## Work instructions
The reply should reproduce every line of the data below word for word, minus any images.
* * * * * * * * *
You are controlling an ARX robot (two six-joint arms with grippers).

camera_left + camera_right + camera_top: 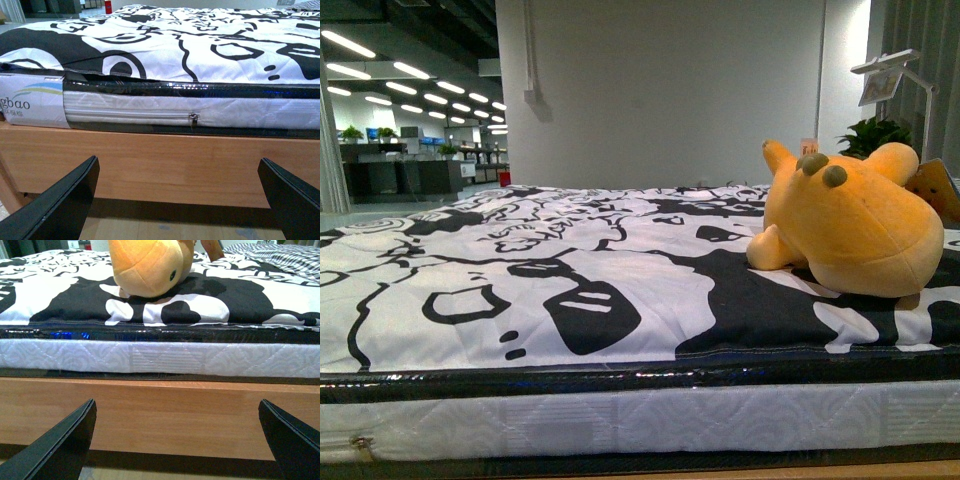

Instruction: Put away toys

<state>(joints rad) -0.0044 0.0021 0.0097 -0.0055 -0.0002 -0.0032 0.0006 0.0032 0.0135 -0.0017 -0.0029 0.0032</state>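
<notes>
An orange-yellow plush toy (850, 225) with olive paw pads lies on the right side of the bed, on the black-and-white patterned cover (570, 260). The right wrist view shows the same toy (147, 265) near the mattress edge, above and beyond my right gripper (177, 440). That gripper is open and low, facing the wooden bed frame (165, 415), with nothing between its fingers. My left gripper (177, 200) is open too, low in front of the bed frame (150, 160) further left, empty. Neither arm shows in the front view.
The mattress (620, 420) has a white quilted side with a zipper (192, 120). A small brown item (935, 190) and a plant (875, 135) sit behind the toy. A lamp (895, 75) stands at the right. A grey wall (660, 90) rises behind the bed.
</notes>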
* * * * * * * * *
## Written reply
You are controlling an ARX robot (two six-joint arms with grippers).

camera_left + camera_right + camera_top: 

Instruction: Put away toys

<state>(joints rad) -0.0044 0.0021 0.0097 -0.0055 -0.0002 -0.0032 0.0006 0.0032 0.0135 -0.0017 -0.0029 0.0032</state>
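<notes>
An orange-yellow plush toy (850, 225) with olive paw pads lies on the right side of the bed, on the black-and-white patterned cover (570, 260). The right wrist view shows the same toy (147, 265) near the mattress edge, above and beyond my right gripper (177, 440). That gripper is open and low, facing the wooden bed frame (165, 415), with nothing between its fingers. My left gripper (177, 200) is open too, low in front of the bed frame (150, 160) further left, empty. Neither arm shows in the front view.
The mattress (620, 420) has a white quilted side with a zipper (192, 120). A small brown item (935, 190) and a plant (875, 135) sit behind the toy. A lamp (895, 75) stands at the right. A grey wall (660, 90) rises behind the bed.
</notes>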

Nothing further is required of the output.